• [WHAT YOU NEED TO DO]: Exactly the lines from the one containing "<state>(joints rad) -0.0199" to the final line below should be output, and no others.

[GIVEN INFORMATION — start]

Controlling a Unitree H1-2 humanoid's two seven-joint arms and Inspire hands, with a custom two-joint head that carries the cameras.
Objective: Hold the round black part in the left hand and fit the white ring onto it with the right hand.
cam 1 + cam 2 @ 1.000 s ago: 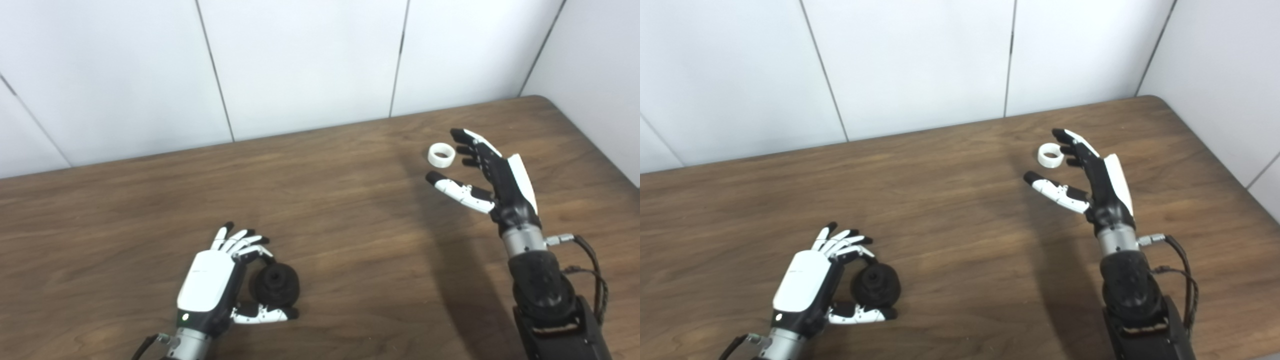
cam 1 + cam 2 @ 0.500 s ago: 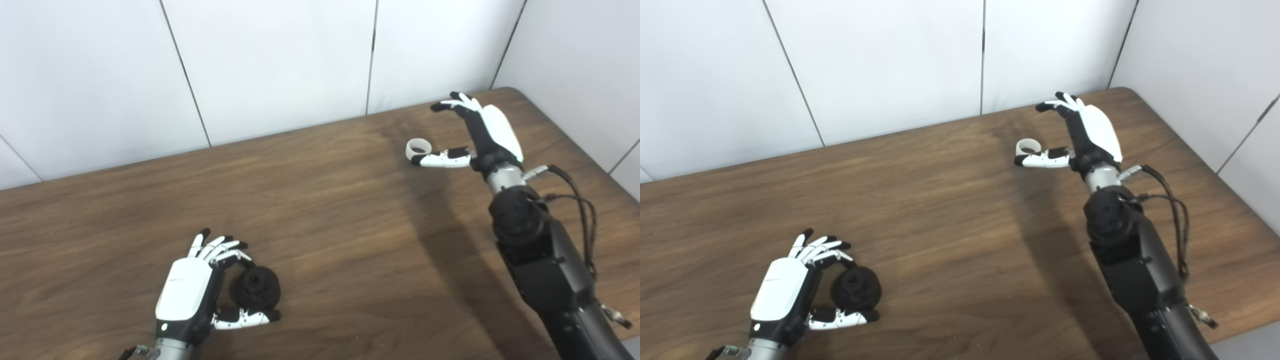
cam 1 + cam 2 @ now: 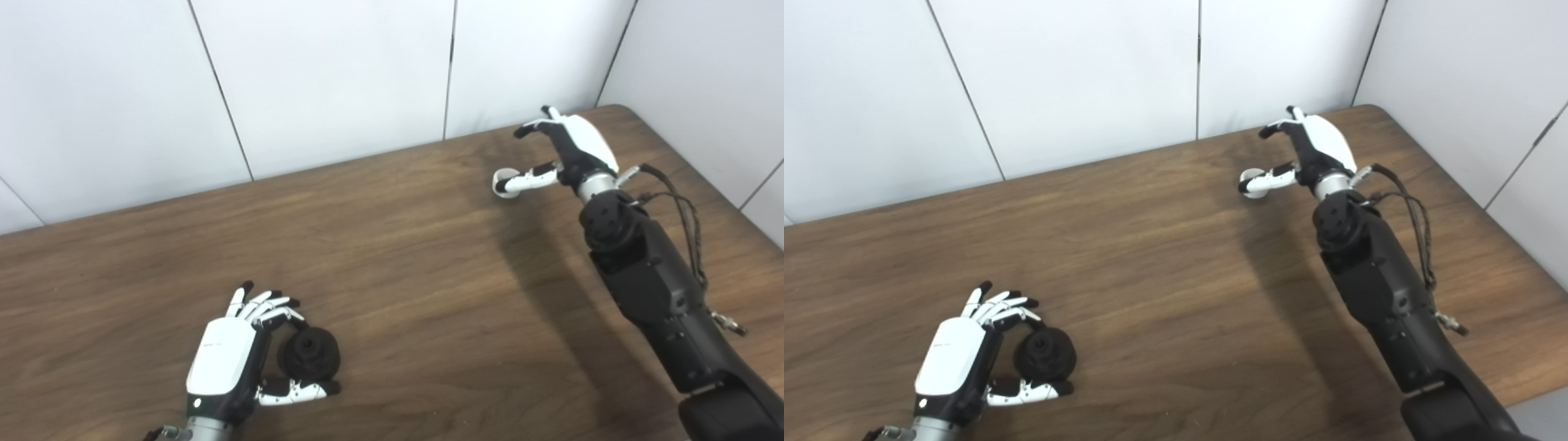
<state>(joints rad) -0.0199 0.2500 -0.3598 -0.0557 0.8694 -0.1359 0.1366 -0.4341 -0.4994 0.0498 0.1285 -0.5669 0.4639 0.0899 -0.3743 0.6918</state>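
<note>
The round black part (image 3: 309, 353) lies on the wooden table (image 3: 398, 263) near its front left. My left hand (image 3: 229, 361) cups it from the left: curled fingers (image 3: 278, 309) reach its top edge and the thumb (image 3: 294, 392) lies stretched along the table just below it. The part rests on the table. The white ring (image 3: 506, 184) lies far right at the back. My right hand (image 3: 572, 147) is over it and open, with the thumb tip against the ring's front, partly hiding it, and the fingers (image 3: 533, 125) arched in the air behind it.
White wall panels (image 3: 343, 73) rise close behind the table's back edge, just beyond the right hand. The table's rounded right corner (image 3: 631, 113) is near the right wrist. A cable (image 3: 686, 208) loops off the right forearm.
The camera has turned to the right. My right hand has reached farther back and turned palm down over the ring, bringing its thumb onto it. The left hand and black part have stayed put.
</note>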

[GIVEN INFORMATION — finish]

• [EXERCISE OUTPUT]:
<state>(joints rad) -0.0199 0.2500 -0.3598 -0.0557 0.8694 -0.1359 0.1366 -0.4341 -0.4994 0.0498 0.1285 -0.5669 0.4639 0.0899 -0.3743 0.6918</state>
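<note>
The round black part (image 3: 309, 353) lies on the wooden table (image 3: 398, 263) near its front left. My left hand (image 3: 229, 361) cups it from the left: curled fingers (image 3: 278, 309) reach its top edge and the thumb (image 3: 294, 392) lies stretched along the table just below it. The part rests on the table. The white ring (image 3: 506, 184) lies far right at the back. My right hand (image 3: 572, 147) is over it and open, with the thumb tip against the ring's front, partly hiding it, and the fingers (image 3: 533, 125) arched in the air behind it.
White wall panels (image 3: 343, 73) rise close behind the table's back edge, just beyond the right hand. The table's rounded right corner (image 3: 631, 113) is near the right wrist. A cable (image 3: 686, 208) loops off the right forearm.
The camera has turned to the right. My right hand has reached farther back and turned palm down over the ring, bringing its thumb onto it. The left hand and black part have stayed put.
</note>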

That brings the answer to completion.